-- EXERCISE REQUIREMENTS --
In the entries below, how many lines contain "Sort"? Answer with the number and nothing else.

(Beginning of DATA IN THIS EXERCISE)

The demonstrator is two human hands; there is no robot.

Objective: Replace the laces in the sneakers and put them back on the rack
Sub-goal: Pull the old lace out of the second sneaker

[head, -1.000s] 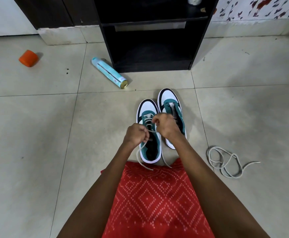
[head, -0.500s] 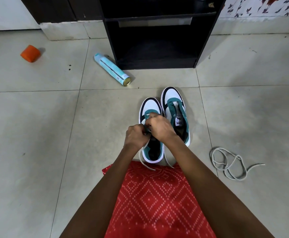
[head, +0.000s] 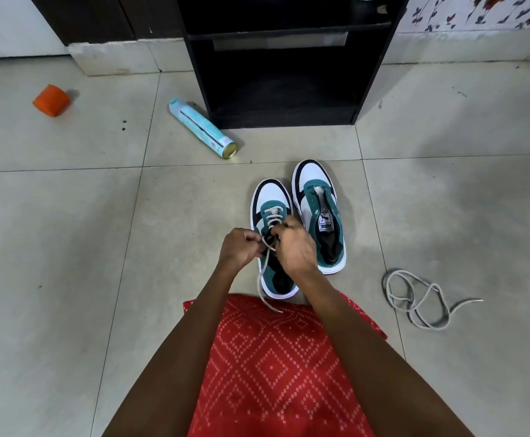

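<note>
I see the left hand (head: 241, 247) and right hand (head: 295, 244) over the near sneaker (head: 271, 200), each grip pinching its white lace (head: 262, 279), threaded only near the toe. 1 end trails onto my red garment (head: 276, 357). The 2nd sneaker (head: 315, 190) stands unlaced just beside, both on the floor (head: 99, 247) before the black rack (head: 282, 115). A loose lace (head: 415, 298) lies apart, right.

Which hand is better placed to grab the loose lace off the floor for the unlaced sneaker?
Right. The loose lace lies right of the unlaced sneaker, on the right hand's side; the left hand would have to cross both sneakers. Both pinch the threaded lace.
</note>
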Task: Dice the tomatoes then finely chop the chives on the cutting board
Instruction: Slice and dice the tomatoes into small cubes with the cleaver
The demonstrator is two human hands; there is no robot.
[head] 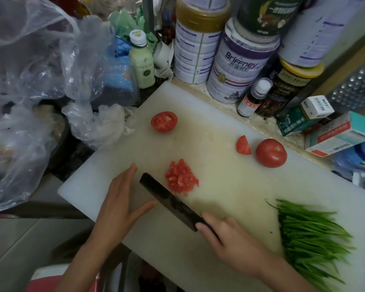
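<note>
A white cutting board fills the middle of the view. On it lie a pile of diced tomato, a tomato half cut face up at the far left, a tomato wedge and a whole tomato at the right. A bunch of green chives lies at the board's near right. My right hand grips the handle of a dark cleaver, whose blade sits just left of the diced pile. My left hand lies flat on the board beside the blade, fingers straight.
Crumpled clear plastic bags crowd the left side. Large tins, a green drink bottle, small bottles and cardboard boxes stand along the board's far and right edges. A metal grater leans at the right.
</note>
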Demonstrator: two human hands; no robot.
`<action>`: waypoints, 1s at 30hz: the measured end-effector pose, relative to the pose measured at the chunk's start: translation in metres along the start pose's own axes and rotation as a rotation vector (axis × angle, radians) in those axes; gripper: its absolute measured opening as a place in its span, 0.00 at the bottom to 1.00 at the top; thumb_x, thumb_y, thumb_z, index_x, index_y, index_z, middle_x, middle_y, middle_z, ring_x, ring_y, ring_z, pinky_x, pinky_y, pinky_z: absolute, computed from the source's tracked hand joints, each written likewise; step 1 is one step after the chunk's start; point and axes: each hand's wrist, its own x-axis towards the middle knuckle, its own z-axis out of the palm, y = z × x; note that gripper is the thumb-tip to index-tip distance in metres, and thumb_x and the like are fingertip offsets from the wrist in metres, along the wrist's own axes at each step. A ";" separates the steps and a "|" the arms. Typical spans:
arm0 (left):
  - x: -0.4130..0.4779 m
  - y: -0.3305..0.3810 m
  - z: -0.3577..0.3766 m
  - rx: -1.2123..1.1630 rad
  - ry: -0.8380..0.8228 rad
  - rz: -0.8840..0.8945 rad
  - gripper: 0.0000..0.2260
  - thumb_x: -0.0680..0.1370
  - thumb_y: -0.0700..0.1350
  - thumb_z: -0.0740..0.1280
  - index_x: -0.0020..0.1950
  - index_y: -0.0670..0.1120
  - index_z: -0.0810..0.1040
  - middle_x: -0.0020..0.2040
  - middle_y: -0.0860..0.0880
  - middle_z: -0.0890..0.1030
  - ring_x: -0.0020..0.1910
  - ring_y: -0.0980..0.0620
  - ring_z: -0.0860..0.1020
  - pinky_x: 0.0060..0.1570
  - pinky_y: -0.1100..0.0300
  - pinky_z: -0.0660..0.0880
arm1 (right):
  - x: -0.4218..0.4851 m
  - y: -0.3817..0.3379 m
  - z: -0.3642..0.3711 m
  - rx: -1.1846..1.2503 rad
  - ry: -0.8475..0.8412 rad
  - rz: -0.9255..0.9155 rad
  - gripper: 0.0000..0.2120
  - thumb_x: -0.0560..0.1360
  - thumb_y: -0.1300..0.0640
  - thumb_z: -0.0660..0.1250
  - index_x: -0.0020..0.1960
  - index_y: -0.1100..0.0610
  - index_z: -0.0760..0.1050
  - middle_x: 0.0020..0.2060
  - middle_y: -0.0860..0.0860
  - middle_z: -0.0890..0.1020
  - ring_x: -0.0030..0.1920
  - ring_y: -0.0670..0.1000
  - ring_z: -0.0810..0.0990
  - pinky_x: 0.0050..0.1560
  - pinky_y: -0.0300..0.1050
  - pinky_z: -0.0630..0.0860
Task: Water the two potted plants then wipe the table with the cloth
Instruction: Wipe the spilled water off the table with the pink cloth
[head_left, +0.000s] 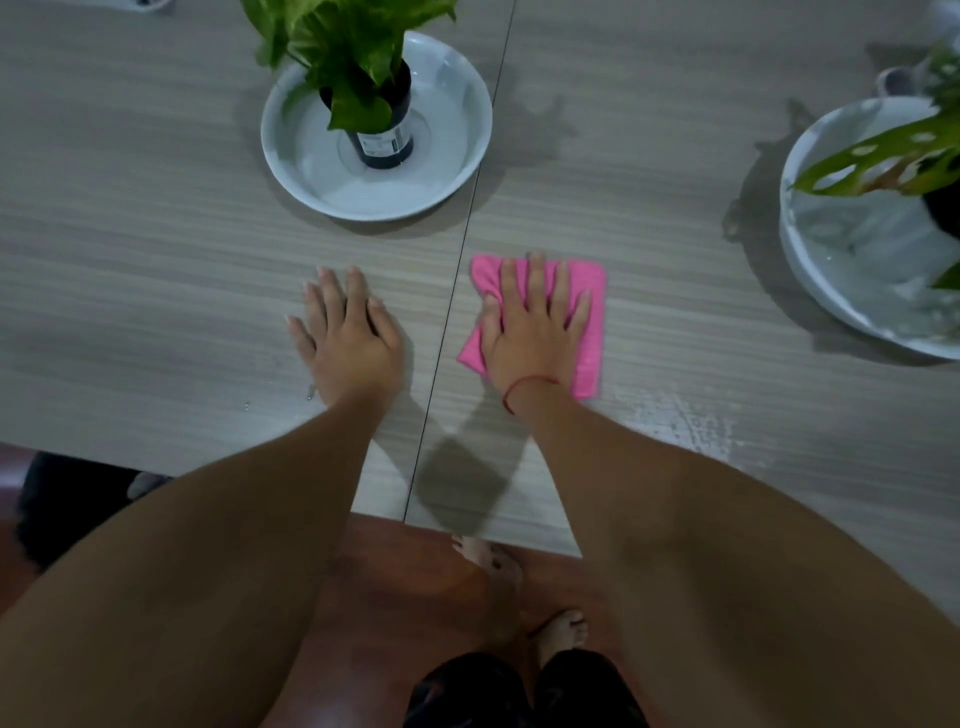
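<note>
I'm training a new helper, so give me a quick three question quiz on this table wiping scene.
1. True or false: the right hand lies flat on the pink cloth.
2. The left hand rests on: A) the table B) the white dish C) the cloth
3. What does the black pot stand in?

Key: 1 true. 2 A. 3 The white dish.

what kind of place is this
Probably a home or office room: a wood-grain table made of two joined tops, potted plants in white basins, and a reddish floor with bare feet.
</note>
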 end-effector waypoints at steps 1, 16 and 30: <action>0.000 -0.001 0.001 0.002 0.005 0.000 0.22 0.83 0.51 0.49 0.79 0.53 0.57 0.80 0.48 0.54 0.80 0.48 0.47 0.76 0.44 0.41 | 0.003 -0.011 0.002 0.003 -0.009 0.003 0.27 0.82 0.42 0.39 0.79 0.47 0.41 0.78 0.51 0.43 0.77 0.58 0.40 0.74 0.60 0.35; -0.036 0.062 -0.003 0.068 -0.085 0.124 0.25 0.83 0.50 0.50 0.80 0.48 0.53 0.80 0.45 0.54 0.79 0.47 0.49 0.76 0.44 0.47 | -0.032 0.045 -0.010 0.032 -0.109 -0.131 0.25 0.83 0.45 0.43 0.79 0.47 0.45 0.79 0.47 0.46 0.78 0.52 0.42 0.77 0.53 0.41; -0.125 0.134 0.055 0.026 -0.047 0.189 0.23 0.83 0.50 0.50 0.78 0.52 0.59 0.80 0.45 0.55 0.79 0.48 0.50 0.76 0.46 0.43 | -0.062 0.178 -0.023 0.081 0.065 0.288 0.25 0.82 0.43 0.47 0.78 0.44 0.49 0.79 0.47 0.49 0.78 0.54 0.44 0.75 0.55 0.39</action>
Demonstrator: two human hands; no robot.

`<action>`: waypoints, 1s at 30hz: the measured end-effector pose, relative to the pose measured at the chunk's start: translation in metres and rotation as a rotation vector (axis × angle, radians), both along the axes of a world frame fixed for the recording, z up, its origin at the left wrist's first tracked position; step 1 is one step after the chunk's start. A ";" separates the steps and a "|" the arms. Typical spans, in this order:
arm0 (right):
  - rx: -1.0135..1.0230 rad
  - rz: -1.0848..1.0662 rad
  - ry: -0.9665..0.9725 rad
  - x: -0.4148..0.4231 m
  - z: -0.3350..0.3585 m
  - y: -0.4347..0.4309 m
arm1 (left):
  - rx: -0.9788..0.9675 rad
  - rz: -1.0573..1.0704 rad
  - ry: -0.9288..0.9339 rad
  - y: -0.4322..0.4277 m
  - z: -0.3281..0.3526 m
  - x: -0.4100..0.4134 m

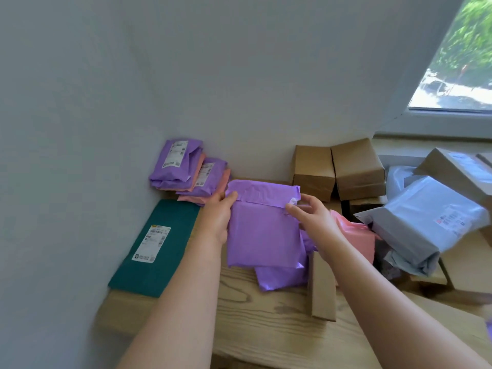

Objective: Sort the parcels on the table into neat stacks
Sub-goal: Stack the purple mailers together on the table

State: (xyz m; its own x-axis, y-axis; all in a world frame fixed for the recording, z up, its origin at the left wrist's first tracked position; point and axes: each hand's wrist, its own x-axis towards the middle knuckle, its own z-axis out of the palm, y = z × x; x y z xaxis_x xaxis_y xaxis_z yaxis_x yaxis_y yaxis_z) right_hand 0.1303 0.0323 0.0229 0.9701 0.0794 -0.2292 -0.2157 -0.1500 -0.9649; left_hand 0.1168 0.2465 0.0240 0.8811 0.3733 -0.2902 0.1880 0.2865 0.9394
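1. Teal mailer (154, 246) lies flat on our wooden table (266, 315), far left.
2. Our left hand (217, 214) grips the purple parcel (263, 233) by its left edge, over the table's middle.
3. Our right hand (314, 222) pinches its right edge, fingers curled.

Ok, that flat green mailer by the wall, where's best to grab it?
Probably take the green mailer by its right long edge, coming from the right. It lies flat on the table with its left edge against the wall, so that side looks blocked. The right hand and left hand now hold the purple mailer, so free one first.
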 end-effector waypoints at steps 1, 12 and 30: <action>0.028 0.000 -0.004 0.000 0.004 0.003 | -0.016 -0.010 -0.010 -0.004 0.004 -0.002; 0.427 -0.229 0.079 0.008 0.033 0.017 | -0.028 -0.385 0.082 0.000 0.034 -0.024; -0.266 -0.183 -0.251 0.002 0.085 0.057 | 1.105 -0.295 -0.151 0.006 0.053 -0.014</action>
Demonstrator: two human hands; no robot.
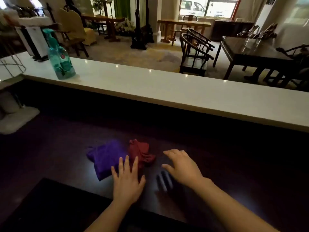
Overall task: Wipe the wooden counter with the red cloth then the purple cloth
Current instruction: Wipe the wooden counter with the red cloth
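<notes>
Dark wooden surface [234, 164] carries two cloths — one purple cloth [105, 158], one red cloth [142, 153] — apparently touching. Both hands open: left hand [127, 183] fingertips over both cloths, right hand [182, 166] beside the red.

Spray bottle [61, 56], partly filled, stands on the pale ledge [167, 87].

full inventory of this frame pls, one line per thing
purple cloth: 1, purple, dark counter, left of red cloth
red cloth: 1, red, crumpled, dark counter centre
wooden counter: 1, dark brown, foreground
ledge: 1, white, behind counter
spray bottle: 1, teal, ledge left end
armchairs: 2, dark wood, room beyond ledge
table: 1, dark, far right
left hand: 1, open, fingers spread, fingertips over both cloths' near edges
right hand: 1, open, right of red cloth
</notes>
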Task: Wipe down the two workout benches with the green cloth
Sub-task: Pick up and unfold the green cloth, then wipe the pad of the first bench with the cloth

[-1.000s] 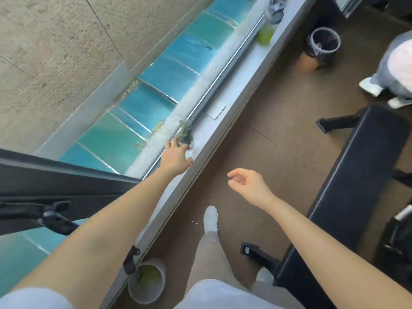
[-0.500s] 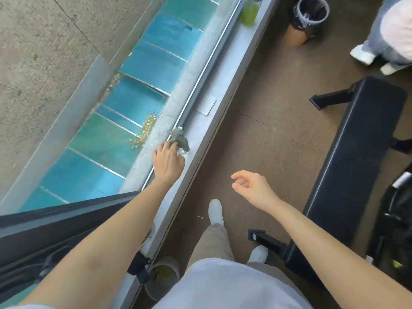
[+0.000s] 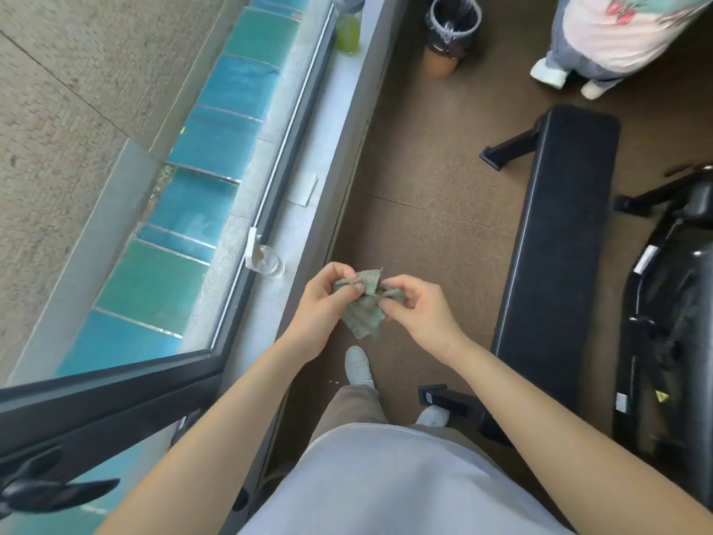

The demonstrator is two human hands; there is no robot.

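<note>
The small green cloth (image 3: pixel 362 312) hangs crumpled in front of me, above the brown floor. My left hand (image 3: pixel 322 303) pinches its left top corner and my right hand (image 3: pixel 418 308) pinches its right side. A long black padded workout bench (image 3: pixel 559 241) stands to the right of my hands, running away from me. Part of another black piece of gym equipment (image 3: pixel 671 303) shows at the far right edge; whether it is the second bench I cannot tell.
A grey window sill (image 3: pixel 308 210) runs along the left with a clear plastic cup (image 3: pixel 270 260), a white card (image 3: pixel 304 189) and a green bottle (image 3: pixel 348 30). A lined bin (image 3: pixel 453 23) and another person's legs (image 3: pixel 578 59) are at the back. An open window frame (image 3: pixel 104 399) juts in lower left.
My left hand lifted the green cloth off the sill and brought it over the floor. My right hand came in and took hold of the cloth's other side.
</note>
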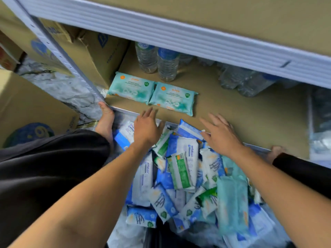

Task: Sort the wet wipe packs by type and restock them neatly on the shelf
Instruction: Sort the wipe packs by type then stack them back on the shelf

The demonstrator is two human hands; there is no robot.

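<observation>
Two teal wet wipe packs lie flat side by side on the shelf board (232,108), the left teal pack (131,85) next to the right teal pack (172,97). Below the shelf edge lies a heap of mixed wipe packs (180,176) in blue, white, green and teal. My left hand (147,127) hovers over the heap's far left with its fingers straight, holding nothing. Fingers spread, my right hand (221,134) is just right of a blue pack (189,130) at the heap's top; it holds nothing.
Water bottles (157,59) stand at the back of the shelf, with more wrapped bottles (247,81) to the right. A cardboard box (96,54) fills the shelf's left end. My bare feet (105,120) rest against the shelf edge. An upper shelf rail (179,36) overhangs.
</observation>
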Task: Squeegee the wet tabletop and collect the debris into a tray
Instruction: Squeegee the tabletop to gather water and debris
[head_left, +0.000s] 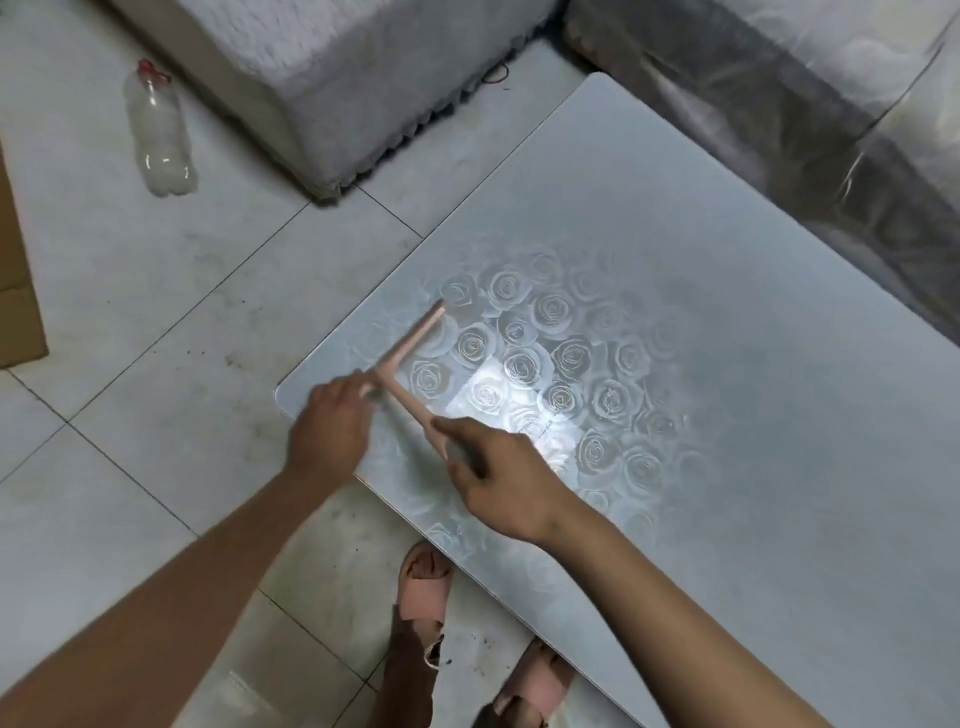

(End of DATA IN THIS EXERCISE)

-- OUTPUT --
3